Jakarta– Program Afirmasi Pendidikan Tinggi (ADik) sangat membantu banyak anak-anak Papua untuk bisa mendapatkan kesempatan berkuliah di luar daerah Papua, bahkan bisa memilih kota yang diinginkan untuk kuliah.
Demikian dikatakan Amelia Oktofina Sanadi, seorang dokter hewan lulusan Program ADik di program Studi Kedokteran Hewan Universitas Syiah Kuala, Aceh. Wanita asal Biak namun dibesarkan di Timika ini mengikuti program ADik pada tahun 2013 dan lulus sebagai sarjana tahun 2019 serta meraih gelar dokter hewan tahun 2021.
Amelia punya niat mendirikan klinik hewan di Papua, namun ingin terlebih dahulu mencari pengalaman di klinik hewan pihak lain. Karena itu,usai lulus kuliah, Amelia mencoba bergabung dengan sebuah klinik dokter hewan di Bali selama 3 bulan, kemudian mencoba di klinik lain di Jakarta selama 2 tahun. Merasa sudah memiliki pengalaman yang cukup di luar Papua, Amelia pulang ke Papua, dan bergabung di Klinik Hewan WijayaVet milik Drh. Gusti Made Anantawijaya di Kota Jayapura sejak awal tahun 2024 lalu..
“Keluarga dan kerabat sangat senang dan bangga dengan pencapaian yang saya raih, ADik membantu mewujudkan cita-cita saya menjadi seorang dokter hewan, “ujar Amelia saat ditemui Puslapdik di tempat prakteknya di Jalan Nindya, Gurabesi, Jayapura Utara, Kota Jayapura, Papua.
Sembari kerja dan mencari pengalaman, Amelia secara perlahan berusaha merintis pendirian klinik hewan di Timika.
“Saya juga berusaha meraih beasiswa dari LPDP untuk melanjutkan studi S2, namun setelah 3 kali ikut seleksi, gagal, saya akan terus mencoba, “katanya.
Baca juga : 3 Ribu Lebih Siswa Papua Telah Memperoleh Beasiswa Afirmasi Pendidikan Tinggi (ADik)

Diakui Amelia, sebetulnya, saat mengikuti Program ADik, program studi yang dipilihnya bukan kedokteran hewan, tapi kedokteran umum, namun Amelia tetap bersyukur. “Saya bisa menolong hewan dan bukankah hewan yang sehat juga menentukan kesehatan kita, “katanya.
Bangga bisa kuliah di Aceh
Mengenang masa-masa kuliah di Universitas Syiah Kuala (USK)di Banda Aceh, Amelia terkesan dengan masyarakat Aceh yang menjunjung tinggi hukum syariat islam, namun tetap memiliki toleransi terhadap masyarakat non Islam.
“Dosen, mahasiswa, dan masyarakat yang beragama Islam di Aceh memiliki toleransi kepada rekan-rekan non muslim juga seperti saya dan rekan-rekan saya yang beragama Kristen dan Katolik. Kami tetap dapat melaksanakan ibadah pada hari minggu di beberapa Gereja yang tersedia, seperti di pusat kota Banda Aceh, “paparnya.
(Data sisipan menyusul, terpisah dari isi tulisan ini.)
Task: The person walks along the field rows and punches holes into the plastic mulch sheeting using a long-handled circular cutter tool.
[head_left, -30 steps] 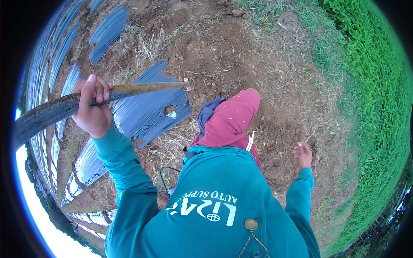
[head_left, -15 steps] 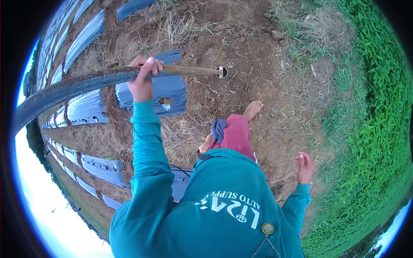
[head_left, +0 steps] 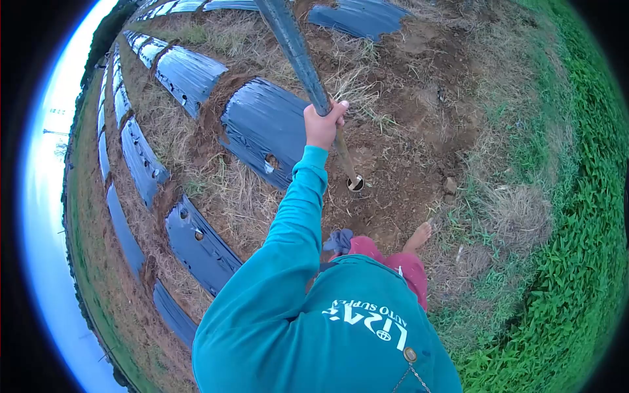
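My left hand (head_left: 322,124) is wrapped round a long pole (head_left: 298,56), dark and thick toward the top of the view and lighter, brownish below the hand. At the pole's lower end is a round metal ring-like piece (head_left: 355,184), over bare brown soil; whether it touches the ground I cannot tell. The sleeve of my left arm is teal. My right hand is out of view. Below the pole's end are my red trousers with a dark blue cloth (head_left: 339,241) at the side, and a bare foot (head_left: 418,236) on the soil.
Raised beds covered with dark plastic sheet (head_left: 265,124) run along the left, some with holes. Dry grass and brown soil lie between them. A small stone (head_left: 450,186) sits right of the pole's end. Thick green plants (head_left: 576,262) line the right side.
The pole has swung from nearly level to steep, its ringed end now lower in view. My right hand has left the view. The view has turned toward the beds.
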The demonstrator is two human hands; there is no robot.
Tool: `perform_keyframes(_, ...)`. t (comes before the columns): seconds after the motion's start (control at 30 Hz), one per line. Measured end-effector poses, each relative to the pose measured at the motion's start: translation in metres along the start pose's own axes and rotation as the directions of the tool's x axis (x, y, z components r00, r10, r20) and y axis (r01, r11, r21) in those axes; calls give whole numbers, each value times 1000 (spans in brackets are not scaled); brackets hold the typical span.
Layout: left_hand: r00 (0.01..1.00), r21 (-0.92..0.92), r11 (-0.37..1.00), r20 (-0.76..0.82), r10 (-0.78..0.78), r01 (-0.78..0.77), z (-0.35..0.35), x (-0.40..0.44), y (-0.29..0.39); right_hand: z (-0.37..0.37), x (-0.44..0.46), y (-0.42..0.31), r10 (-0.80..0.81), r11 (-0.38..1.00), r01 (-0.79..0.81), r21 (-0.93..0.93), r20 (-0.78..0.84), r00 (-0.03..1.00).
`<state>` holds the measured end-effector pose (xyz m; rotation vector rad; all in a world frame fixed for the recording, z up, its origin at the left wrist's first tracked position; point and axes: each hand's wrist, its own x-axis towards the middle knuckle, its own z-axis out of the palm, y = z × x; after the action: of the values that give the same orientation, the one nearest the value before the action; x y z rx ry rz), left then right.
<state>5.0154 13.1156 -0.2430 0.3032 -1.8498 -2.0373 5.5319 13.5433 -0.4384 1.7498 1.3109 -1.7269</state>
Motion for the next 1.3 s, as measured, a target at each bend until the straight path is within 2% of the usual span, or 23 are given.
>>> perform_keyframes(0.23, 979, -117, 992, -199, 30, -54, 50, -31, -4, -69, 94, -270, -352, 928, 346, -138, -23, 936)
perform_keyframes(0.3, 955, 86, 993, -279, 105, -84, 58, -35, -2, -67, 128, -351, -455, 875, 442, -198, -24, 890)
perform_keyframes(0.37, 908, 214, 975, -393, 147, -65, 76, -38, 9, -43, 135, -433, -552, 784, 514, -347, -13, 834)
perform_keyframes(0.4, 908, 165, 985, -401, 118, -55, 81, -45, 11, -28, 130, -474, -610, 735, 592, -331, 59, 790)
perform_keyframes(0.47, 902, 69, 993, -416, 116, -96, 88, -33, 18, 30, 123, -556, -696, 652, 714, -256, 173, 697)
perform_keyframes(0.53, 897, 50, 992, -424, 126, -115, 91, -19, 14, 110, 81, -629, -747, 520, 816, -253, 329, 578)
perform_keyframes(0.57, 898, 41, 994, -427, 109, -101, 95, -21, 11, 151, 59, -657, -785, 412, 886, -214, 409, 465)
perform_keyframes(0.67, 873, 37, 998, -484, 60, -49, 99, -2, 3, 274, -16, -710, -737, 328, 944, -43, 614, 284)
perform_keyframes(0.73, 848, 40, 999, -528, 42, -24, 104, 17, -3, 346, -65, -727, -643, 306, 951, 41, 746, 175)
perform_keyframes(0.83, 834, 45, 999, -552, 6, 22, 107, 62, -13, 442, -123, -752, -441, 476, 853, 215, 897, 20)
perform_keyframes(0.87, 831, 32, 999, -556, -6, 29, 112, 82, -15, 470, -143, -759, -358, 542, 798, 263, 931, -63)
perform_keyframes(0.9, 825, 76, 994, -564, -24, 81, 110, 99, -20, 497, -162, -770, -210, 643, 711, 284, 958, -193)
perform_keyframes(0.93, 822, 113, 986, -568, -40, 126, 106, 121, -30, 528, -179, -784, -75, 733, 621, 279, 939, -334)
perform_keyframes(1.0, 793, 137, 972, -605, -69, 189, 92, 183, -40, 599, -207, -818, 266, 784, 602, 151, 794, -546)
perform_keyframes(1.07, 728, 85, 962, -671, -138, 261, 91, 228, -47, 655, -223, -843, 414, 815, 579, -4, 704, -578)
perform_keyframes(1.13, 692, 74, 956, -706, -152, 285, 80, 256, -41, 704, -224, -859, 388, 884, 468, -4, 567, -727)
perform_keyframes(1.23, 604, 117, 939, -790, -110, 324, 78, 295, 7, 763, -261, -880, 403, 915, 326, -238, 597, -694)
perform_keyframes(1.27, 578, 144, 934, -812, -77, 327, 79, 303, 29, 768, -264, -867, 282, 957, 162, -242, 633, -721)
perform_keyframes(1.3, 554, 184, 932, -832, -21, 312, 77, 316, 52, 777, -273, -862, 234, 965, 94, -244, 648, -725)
Amelia merasa bangga menjadi salah satu lulusan dari Universitas Syiah Kuala yang memeroleh julukan universitas jantong hate rakyat Aceh.
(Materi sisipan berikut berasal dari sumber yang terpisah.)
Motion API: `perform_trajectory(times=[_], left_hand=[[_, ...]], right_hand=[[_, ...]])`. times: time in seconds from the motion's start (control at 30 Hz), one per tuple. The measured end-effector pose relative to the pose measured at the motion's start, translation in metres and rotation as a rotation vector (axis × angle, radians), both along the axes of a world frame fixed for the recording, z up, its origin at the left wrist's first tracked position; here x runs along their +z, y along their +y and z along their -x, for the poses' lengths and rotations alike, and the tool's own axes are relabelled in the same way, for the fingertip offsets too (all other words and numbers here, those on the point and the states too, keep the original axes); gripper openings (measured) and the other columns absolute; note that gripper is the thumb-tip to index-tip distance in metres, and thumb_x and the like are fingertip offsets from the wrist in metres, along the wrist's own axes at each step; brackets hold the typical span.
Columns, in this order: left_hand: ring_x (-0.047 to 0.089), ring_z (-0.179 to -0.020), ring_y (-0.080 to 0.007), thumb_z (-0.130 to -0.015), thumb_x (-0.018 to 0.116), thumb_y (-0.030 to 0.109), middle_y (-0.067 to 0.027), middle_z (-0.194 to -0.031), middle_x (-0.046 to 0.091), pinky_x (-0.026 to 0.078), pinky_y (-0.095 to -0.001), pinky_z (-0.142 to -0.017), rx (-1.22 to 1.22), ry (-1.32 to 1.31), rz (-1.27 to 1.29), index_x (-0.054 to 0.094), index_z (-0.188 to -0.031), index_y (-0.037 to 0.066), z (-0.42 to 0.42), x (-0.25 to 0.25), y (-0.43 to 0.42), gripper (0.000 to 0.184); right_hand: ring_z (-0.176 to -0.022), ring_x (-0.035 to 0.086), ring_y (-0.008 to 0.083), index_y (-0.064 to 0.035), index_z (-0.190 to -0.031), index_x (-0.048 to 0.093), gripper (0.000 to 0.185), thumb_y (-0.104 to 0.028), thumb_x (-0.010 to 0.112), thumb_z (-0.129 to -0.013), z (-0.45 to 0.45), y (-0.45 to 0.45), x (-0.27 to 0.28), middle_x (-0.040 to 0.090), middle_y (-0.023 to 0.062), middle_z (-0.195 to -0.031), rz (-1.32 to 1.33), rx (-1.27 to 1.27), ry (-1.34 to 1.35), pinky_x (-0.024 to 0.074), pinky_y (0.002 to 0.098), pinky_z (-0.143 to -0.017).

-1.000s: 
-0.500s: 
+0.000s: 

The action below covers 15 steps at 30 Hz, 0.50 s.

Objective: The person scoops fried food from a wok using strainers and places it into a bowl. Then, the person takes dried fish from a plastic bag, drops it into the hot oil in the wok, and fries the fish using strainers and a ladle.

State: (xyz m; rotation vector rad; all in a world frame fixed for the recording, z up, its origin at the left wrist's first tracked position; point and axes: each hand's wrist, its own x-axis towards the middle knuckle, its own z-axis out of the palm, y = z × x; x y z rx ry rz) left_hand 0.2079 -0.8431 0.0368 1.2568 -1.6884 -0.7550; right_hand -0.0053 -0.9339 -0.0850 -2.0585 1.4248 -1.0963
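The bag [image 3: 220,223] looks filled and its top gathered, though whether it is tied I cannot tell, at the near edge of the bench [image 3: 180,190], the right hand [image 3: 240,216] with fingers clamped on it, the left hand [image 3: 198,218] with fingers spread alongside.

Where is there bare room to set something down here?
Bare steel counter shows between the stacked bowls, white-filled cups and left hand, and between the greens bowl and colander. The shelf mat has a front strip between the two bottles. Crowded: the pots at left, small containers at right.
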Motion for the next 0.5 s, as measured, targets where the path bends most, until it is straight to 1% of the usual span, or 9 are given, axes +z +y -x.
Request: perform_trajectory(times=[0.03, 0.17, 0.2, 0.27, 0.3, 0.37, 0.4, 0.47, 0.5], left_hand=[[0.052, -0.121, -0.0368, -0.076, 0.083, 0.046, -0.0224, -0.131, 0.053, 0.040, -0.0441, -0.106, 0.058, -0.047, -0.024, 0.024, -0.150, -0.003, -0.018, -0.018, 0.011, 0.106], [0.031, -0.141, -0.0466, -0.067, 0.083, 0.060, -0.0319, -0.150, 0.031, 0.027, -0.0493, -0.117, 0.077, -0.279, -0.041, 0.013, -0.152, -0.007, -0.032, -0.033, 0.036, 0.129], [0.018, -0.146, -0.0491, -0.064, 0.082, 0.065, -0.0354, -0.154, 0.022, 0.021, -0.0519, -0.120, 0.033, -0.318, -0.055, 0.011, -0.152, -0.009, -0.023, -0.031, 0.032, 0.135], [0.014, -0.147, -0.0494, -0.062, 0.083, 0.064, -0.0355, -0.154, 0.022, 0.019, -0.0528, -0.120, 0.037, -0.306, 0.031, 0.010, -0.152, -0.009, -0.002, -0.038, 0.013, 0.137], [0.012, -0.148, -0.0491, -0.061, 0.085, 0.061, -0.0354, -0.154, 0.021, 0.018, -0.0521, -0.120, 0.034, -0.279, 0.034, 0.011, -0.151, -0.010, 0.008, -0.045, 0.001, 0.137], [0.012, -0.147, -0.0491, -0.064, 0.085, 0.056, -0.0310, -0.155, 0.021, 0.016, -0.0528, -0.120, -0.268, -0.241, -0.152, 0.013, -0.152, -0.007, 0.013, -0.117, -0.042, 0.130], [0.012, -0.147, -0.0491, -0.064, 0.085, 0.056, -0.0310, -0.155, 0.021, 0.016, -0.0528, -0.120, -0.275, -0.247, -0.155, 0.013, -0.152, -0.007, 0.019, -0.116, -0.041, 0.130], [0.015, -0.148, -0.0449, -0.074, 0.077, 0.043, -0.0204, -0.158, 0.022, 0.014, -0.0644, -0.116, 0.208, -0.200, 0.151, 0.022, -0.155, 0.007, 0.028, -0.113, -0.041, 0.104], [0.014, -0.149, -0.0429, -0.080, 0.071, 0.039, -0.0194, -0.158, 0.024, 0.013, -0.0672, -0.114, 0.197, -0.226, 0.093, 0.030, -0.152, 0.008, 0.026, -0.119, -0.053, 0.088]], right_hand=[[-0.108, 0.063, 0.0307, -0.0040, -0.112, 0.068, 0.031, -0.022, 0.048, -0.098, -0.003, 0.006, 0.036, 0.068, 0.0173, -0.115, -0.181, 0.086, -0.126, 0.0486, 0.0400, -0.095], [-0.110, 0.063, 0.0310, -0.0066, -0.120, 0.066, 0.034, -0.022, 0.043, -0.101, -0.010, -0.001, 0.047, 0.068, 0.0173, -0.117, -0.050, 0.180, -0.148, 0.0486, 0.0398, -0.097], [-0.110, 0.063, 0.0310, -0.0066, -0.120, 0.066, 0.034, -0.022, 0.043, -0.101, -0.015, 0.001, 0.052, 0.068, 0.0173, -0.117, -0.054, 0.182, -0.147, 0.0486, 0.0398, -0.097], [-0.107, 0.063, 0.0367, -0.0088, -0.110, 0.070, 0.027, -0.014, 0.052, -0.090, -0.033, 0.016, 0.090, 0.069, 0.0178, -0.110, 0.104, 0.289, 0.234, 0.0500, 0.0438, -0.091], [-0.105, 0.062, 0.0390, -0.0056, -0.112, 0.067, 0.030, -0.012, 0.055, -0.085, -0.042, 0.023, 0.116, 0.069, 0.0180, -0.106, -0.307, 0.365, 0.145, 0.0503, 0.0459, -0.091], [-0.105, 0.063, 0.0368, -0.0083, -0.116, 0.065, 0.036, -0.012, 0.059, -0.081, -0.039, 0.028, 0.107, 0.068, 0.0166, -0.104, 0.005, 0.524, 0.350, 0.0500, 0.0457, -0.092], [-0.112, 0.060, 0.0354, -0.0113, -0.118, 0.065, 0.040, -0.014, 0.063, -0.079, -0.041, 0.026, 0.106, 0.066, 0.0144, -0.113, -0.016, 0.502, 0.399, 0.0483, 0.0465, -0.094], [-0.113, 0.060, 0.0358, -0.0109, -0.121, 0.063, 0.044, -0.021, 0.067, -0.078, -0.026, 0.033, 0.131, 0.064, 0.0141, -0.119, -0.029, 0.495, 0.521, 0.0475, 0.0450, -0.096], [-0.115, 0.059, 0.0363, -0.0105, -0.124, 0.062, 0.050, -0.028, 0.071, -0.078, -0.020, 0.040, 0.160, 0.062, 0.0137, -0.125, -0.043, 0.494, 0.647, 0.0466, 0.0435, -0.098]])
Baca juga: Yeremias Mangu : Mahasiswa ADik ITB Sukses Juarai Lomba Tingkat Nasional

“Menjadi minoritas di antara kalangan mayoritas tidak membuat saya minder untuk tetap maju meraih cita-cita saya sebagai calon dokter hewan kala itu. Saya banyak mendapatkan teman baru, dan banyak diantara mereka berasal dari Aceh, Medan, Padang, Palembang, Riau, dan Lampung, “tambahnya.
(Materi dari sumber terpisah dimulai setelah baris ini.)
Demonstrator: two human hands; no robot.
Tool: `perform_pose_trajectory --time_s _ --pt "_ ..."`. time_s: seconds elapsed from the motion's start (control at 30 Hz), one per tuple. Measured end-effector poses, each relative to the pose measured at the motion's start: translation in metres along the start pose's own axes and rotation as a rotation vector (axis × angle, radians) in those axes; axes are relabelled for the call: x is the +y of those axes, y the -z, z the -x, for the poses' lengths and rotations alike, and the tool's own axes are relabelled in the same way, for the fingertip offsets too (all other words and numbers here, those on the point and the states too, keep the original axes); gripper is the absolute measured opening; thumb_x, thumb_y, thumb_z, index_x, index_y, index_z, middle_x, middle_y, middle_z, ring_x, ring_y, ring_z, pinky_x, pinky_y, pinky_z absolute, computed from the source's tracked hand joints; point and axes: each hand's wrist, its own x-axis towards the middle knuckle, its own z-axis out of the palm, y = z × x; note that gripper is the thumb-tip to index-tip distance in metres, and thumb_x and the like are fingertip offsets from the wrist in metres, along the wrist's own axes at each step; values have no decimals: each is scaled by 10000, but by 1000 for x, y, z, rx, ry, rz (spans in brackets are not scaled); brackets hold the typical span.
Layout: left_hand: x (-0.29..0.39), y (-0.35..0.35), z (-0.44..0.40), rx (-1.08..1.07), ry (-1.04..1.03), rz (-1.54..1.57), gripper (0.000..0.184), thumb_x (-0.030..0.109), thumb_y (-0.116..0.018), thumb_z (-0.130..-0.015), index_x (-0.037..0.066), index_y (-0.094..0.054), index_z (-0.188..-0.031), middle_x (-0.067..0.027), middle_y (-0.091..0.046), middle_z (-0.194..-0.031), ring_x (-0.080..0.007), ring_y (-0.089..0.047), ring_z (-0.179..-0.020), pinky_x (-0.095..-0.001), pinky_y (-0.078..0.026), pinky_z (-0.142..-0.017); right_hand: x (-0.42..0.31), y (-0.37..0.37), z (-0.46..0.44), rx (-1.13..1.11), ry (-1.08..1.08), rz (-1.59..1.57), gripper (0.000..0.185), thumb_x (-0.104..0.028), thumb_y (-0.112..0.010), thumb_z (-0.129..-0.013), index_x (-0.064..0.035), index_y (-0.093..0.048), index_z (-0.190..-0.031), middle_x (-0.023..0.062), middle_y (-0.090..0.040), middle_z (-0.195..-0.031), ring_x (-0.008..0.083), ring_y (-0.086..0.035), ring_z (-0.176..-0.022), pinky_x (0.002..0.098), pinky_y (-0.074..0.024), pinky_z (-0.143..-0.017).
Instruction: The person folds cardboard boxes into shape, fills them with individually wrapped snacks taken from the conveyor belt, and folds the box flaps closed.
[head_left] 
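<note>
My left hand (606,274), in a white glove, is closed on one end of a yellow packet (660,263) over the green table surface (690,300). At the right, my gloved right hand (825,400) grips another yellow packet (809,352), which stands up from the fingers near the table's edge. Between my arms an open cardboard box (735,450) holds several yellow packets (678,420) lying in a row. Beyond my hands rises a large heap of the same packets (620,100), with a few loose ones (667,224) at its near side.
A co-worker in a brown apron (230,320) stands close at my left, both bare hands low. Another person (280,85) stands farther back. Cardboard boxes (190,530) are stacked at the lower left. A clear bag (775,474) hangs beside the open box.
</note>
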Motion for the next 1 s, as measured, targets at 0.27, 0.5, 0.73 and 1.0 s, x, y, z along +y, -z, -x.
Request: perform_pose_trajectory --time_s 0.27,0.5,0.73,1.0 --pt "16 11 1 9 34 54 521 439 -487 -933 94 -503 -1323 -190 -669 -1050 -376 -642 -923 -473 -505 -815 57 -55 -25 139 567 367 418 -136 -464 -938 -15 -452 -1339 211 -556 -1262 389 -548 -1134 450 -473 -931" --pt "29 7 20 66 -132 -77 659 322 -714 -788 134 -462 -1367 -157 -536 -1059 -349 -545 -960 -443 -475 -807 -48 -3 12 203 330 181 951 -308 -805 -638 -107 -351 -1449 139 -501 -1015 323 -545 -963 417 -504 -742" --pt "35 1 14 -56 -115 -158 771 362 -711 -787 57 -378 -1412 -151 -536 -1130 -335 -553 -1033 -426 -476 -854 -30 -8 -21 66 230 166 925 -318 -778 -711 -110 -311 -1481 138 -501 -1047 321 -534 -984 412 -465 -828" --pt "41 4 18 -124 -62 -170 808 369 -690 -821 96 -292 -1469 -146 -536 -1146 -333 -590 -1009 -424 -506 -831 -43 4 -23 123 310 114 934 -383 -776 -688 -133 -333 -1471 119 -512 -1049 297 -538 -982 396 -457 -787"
Amelia juga banyak belajar dari peraturan mengenai syariat islam. “Tatacara pergaulan di Aceh tidaklah boleh sembrono, haruslah bergaul dengan baik dan benar jika tidak mau mendapatkan hukuman. Saya banyak belajar dan mendapatkan hal baru. Salah satunya yaitu cara berpakaian yang sopan bagi kaum wanita, “katanya.
Selama kuliah, Amelia aktif di kegiatan seni, terutama seni taria Papua. Setiap ada kegiatan, Amelia dan teman-temannya sesama ADik Papua selalu diundang untuk menampilkan tari-tarian Papua.
“Kami pernah beberapa kali diundang langsung oleh Gubernur Aceh untuk tampil, kami juga pernah diundang oleh Walikota Banda Aceh dan tampil langsung di kediamannya. Kami selalu tampil di lapangan utama kota hampir setiap tahun untuk mengisi dan meramaikan acara, “paparnya bangga.